Нам на великое горе они меж мужчин обитают,
В бедности горькой не спутницы — спутницы только в богатстве.
Так же вот точно в покрытых ульях хлопотливые пчелы
Трутней усердно питают, хоть пользы от них и не видят;
Пчелы с утра и до ночи, покуда не скроется солнце,
Изо дня в день суетятся и белые соты выводят;
Те же все время внутри остаются под крышею улья
И пожинают чужие труды в ненасытный желудок.
Так же высокогремящим Кронидом, на горе мужчинам,
Посланы женщины в мир, причастницы дел нехороших.
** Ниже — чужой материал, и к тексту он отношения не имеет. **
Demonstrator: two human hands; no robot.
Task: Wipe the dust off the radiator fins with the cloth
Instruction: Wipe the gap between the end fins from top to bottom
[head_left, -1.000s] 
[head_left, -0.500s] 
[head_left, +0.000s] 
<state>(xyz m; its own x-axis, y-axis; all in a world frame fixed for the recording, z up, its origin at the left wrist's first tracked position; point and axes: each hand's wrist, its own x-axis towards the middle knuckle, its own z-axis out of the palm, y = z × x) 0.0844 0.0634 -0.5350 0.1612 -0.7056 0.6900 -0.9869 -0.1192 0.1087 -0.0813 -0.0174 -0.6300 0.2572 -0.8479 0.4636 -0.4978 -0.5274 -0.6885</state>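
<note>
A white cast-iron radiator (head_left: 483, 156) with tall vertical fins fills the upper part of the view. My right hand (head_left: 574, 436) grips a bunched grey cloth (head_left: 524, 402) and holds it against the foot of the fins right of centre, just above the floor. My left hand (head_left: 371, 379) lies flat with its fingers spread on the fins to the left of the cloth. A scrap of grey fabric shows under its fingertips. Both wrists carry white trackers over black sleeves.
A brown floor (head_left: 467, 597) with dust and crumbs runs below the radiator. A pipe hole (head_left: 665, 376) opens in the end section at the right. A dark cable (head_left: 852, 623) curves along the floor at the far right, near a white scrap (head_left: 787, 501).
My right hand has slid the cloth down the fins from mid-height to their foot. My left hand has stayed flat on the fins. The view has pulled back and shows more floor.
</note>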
Но и другую еще он беду сотворил вместо блага:
Кто-нибудь брака и женских вредительных дел избегает
И не желает жениться: приходит печальная старость —
И остается старик без ухода! А если богат он,
То получает наследство какой-нибудь родственник дальний!»
В общем, и с женщиной худо, и без неё как-то не очень. Однако в свете вышеизложенного возникает совершенно естественный вопрос: если Пандора и в самом деле первая женщина, созданная на погибель смертным, то означает ли это, что до её появления эти смертные размножались каким-то иным, отличным от общепринятого способом? На это «Теогония» не даёт ответа. Кроме того, отметим сюжет, когда первая женщина совершает нечто запретное – правда, не срывает яблоко, но открывает пифос со всякого рода несчастьями (которые, как мы уже отмечали, вообще-то давным-давно и так ходили по земле, будучи порождениями богини Ночи) и тем самым обрекает мужчин на самое тяжкое выживание в этом суровом мире. Впрочем, яблоки в «Теогонии» тоже присутствуют:
«Форкию младшего сына родила владычица Кето —
Страшного змея: глубоко в земле залегая и свившись
В кольца огромные, яблоки он сторожит золотые…»
Что-то очень знакомое слышится в этих легендах, не правда ли? Дрейф религиозных мемов, их мутация, слияние и дробление – вот, пожалуй, то, что ныне представляет в «Теогонии» максимальный интерес и из-за чего она и заслуживает право быть прочитанной.
Поэма заканчивается каталогом смертных мужчин, совокупившихся с богинями, и смертных женщин, совокупившихся с богами – систематизация вообще видится отличительной чертой Гесиода. Каталоги эти в полном виде не сохранились, но предназначение их явно состояло в том, чтобы обозначить непосредственную связь между героями древности, явившимися плодом таких союзов, и современниками Гесиода, охотно слушающими (и оплачивающими) такие генеалогические изыскания.